Q&A Of The Day – How Florida’s Auto Insurance Rates Compare To Other States
Each day I feature a listener question sent by one of these methods.
Parler & Twitter: @brianmuddradio
Today’s entry: I’m glad Governor DeSantis vetoed the auto insurance bill if it meant rates were going to go up but something still needs to happen because costs are already ridiculously high! How does Florida’s auto insurance cost compare to other states with different laws?
Bottom Line: Today’s note is on back of Governor DeSantis vetoing the bill that would have eliminated Florida’s “no-fault” auto insurance model. While the insurance industry along with Florida’s CFO Jimmy Patronis opposed this law, for the reasons you cited, seemingly everyone to a person acknowledges something needs to happen. It’s still a matter of what? One of our biggest issues stems from the sheer volume of unlawful drivers in Florida. According to the Insurance Research Council, Florida has the 6th highest rate of uninsured motorists in the country. If you’re driving, look at the four cars closest to you. Statistically one of those drivers won’t have insurance. That’s because just over 20% of drivers on Florida’s roads don’t. Uninsured motorists not only make up more than a fifth of Florida’s drivers, a 2018 study found the following...uninsured drivers are found to be riskier in traffic than insured drivers.

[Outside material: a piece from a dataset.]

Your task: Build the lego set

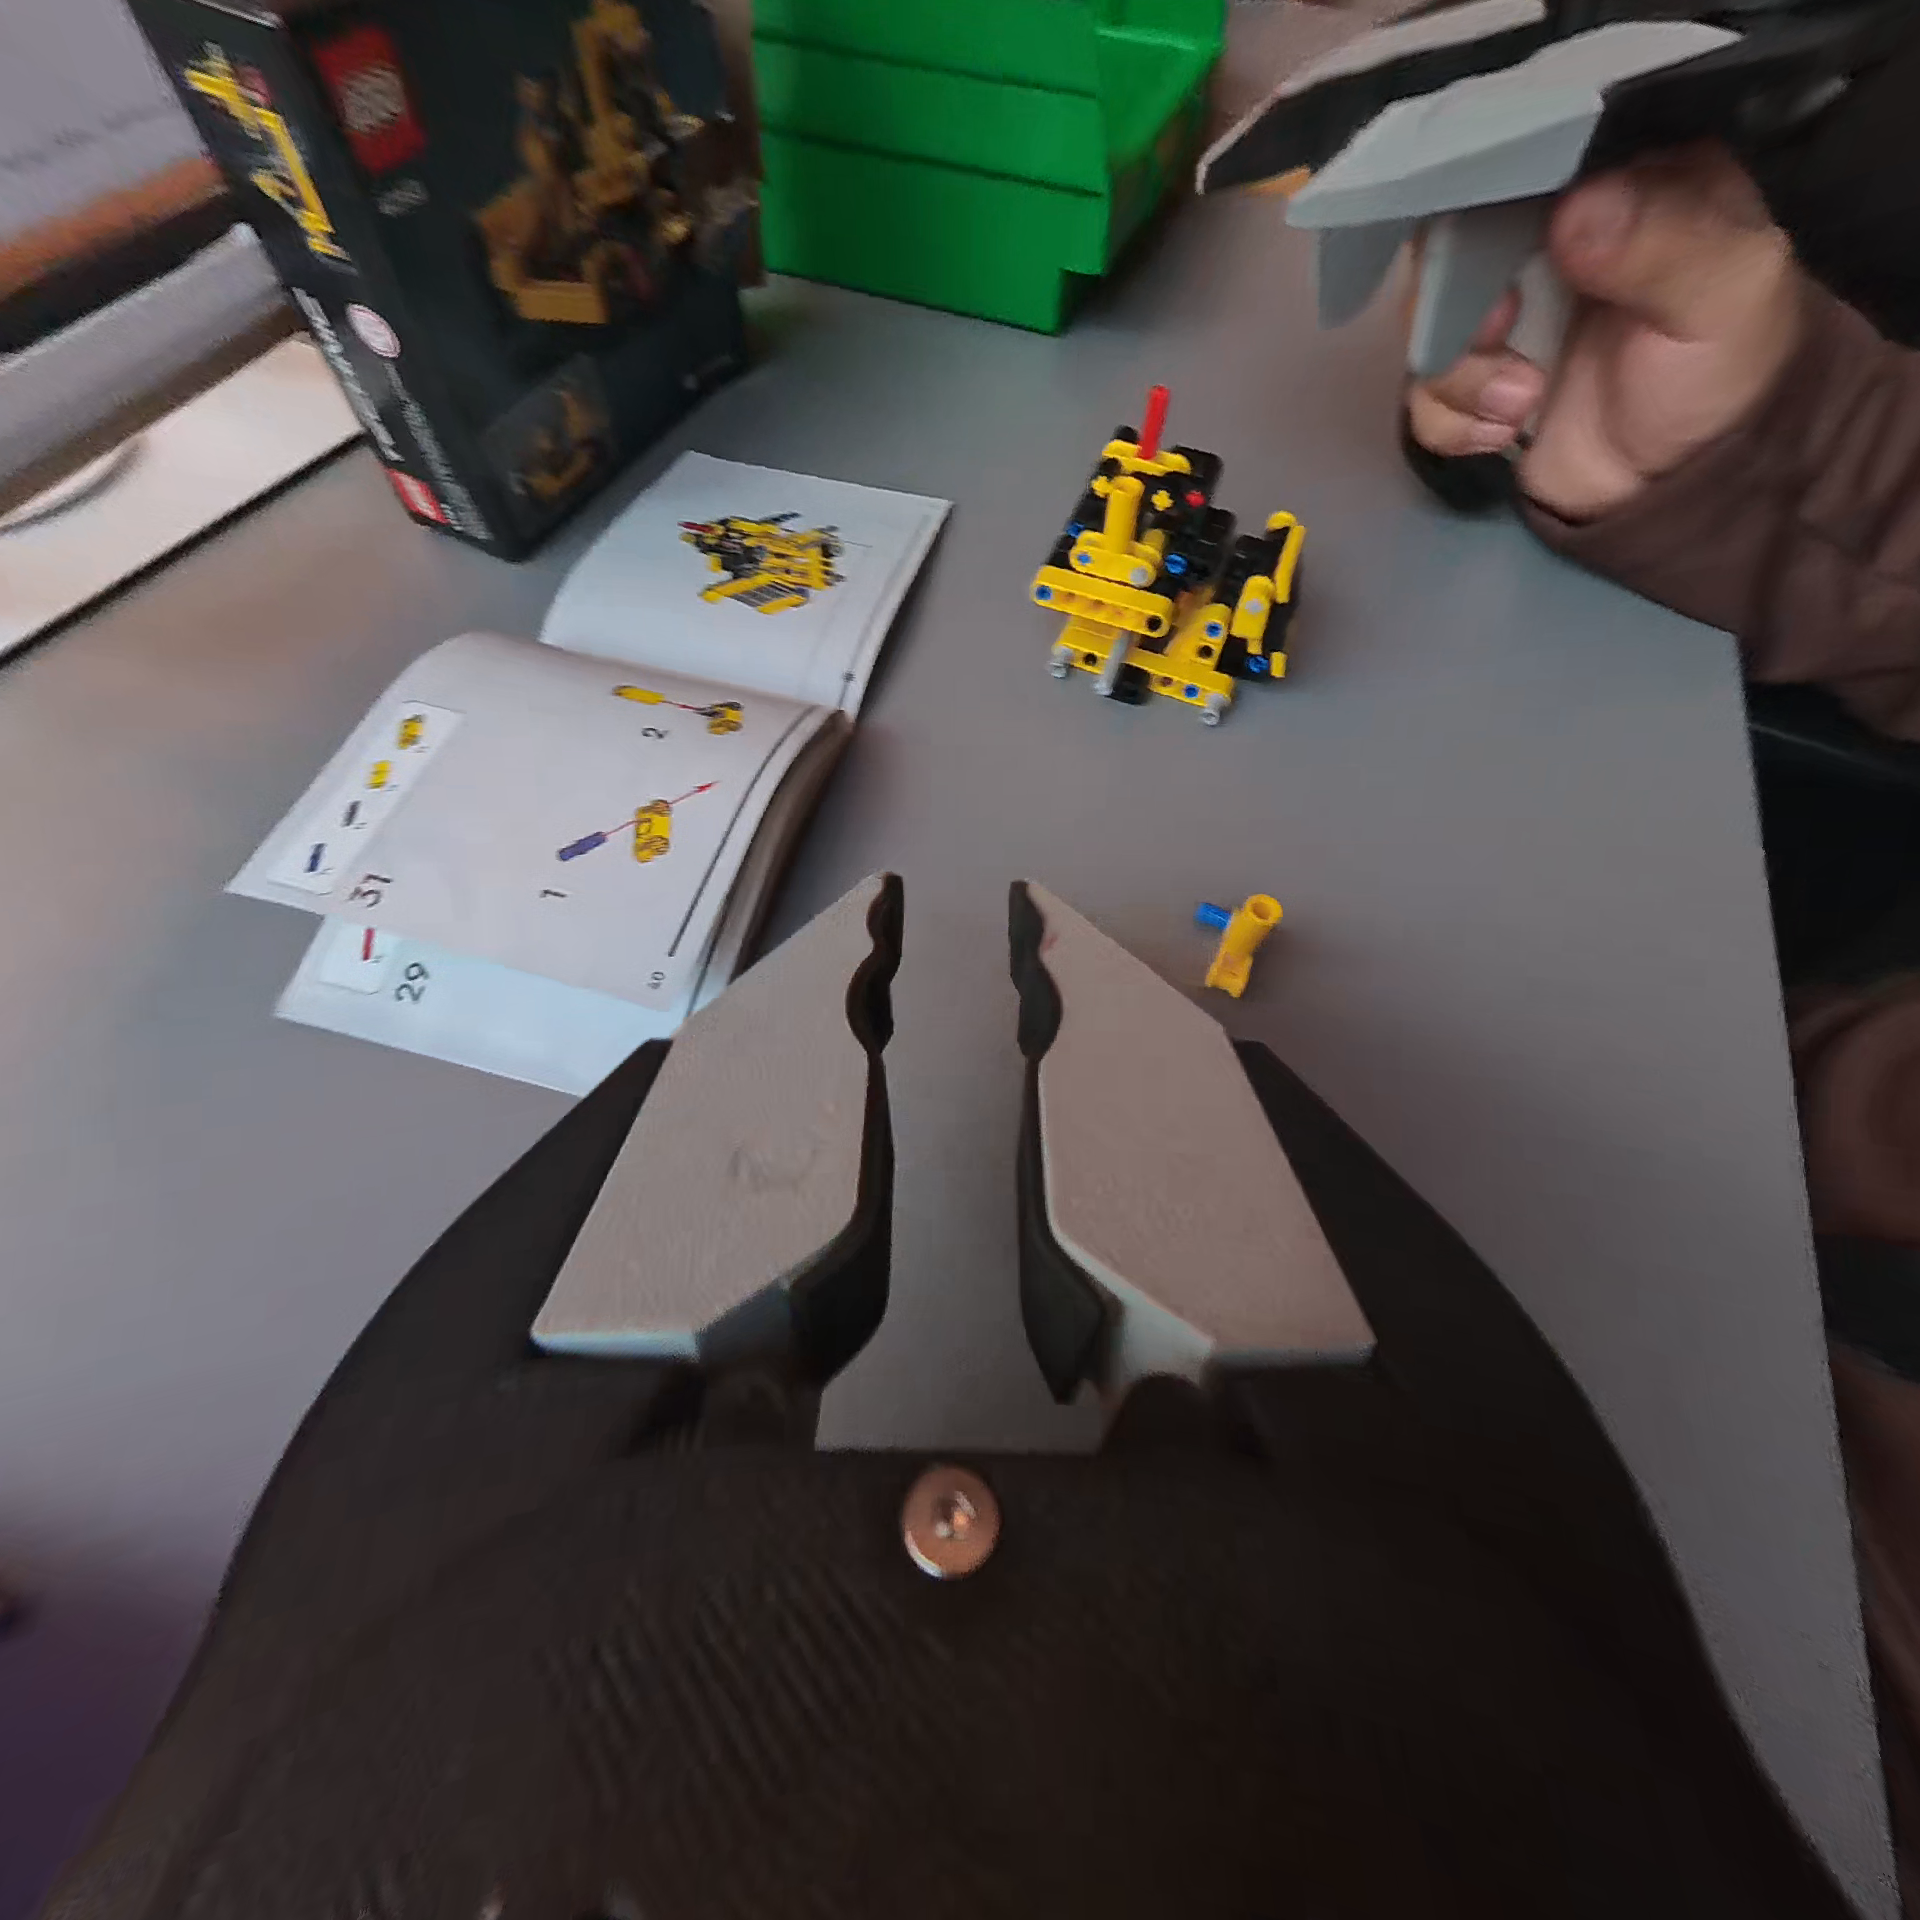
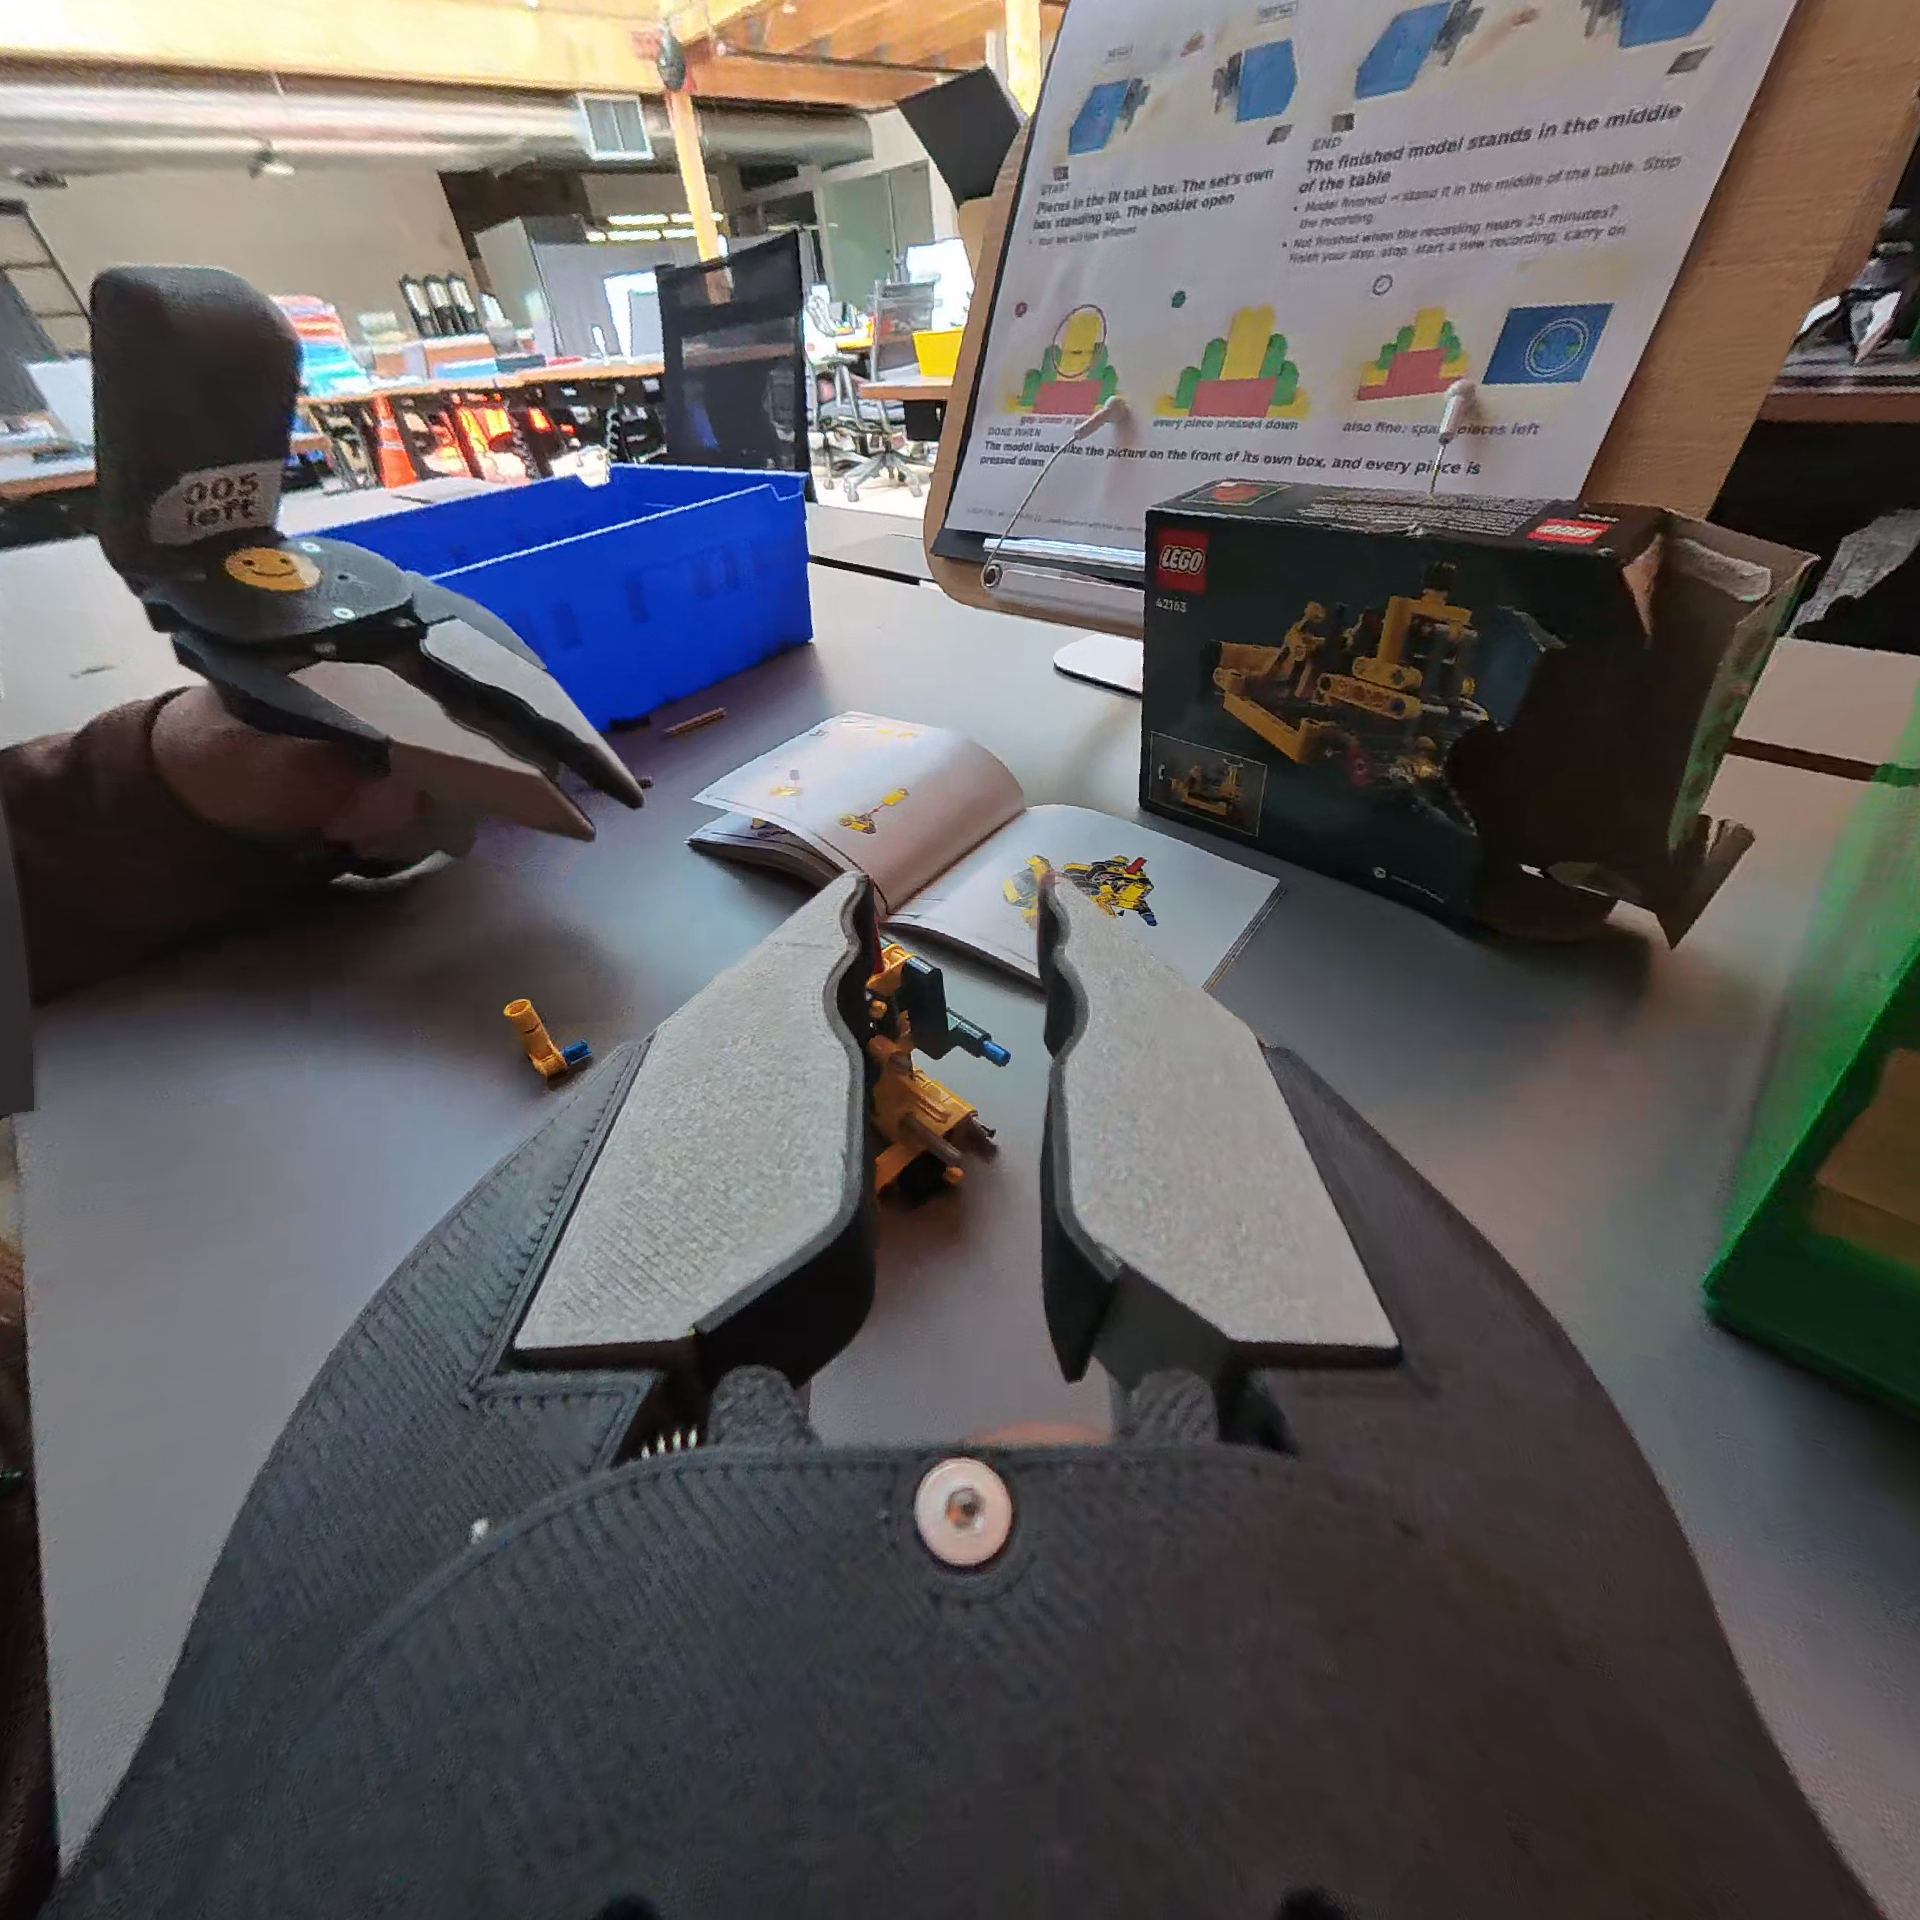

In Florida, the average annual insurance costs related to the impact of uninsured motorists is $267 per year. And therein lies what’s probably the biggest sticking point of all. How can you pass laws to try to fix an auto insurance model when potentially the biggest issue involves people who already aren’t following the law? It’s back to the drawing board for next year’s state session. As for how Florida’s auto insurance rates compared to the rest of the country.
According to Insure.com...
- Florida’s auto insurance rates are the 3rdhighest nationally
- The average premium is now $2,082
- Maine has the lowest premiums at $858
Only Louisiana and Michigan have premiums higher than ours and the contrast with Maine’s most affordable rates is incredible. There is one factor that enters into Florida’s equation that has nothing to do with the need for auto insurance reform, or attempting to get uninsured motorists off the road, credit scores. Credit scores impact auto insurance rates and Florida’s average credit score currently stands at 701 – which is ten points lower than the national average. That's not the root cause of Florida’s problems but it’s a contributing factor and one we have the most control over.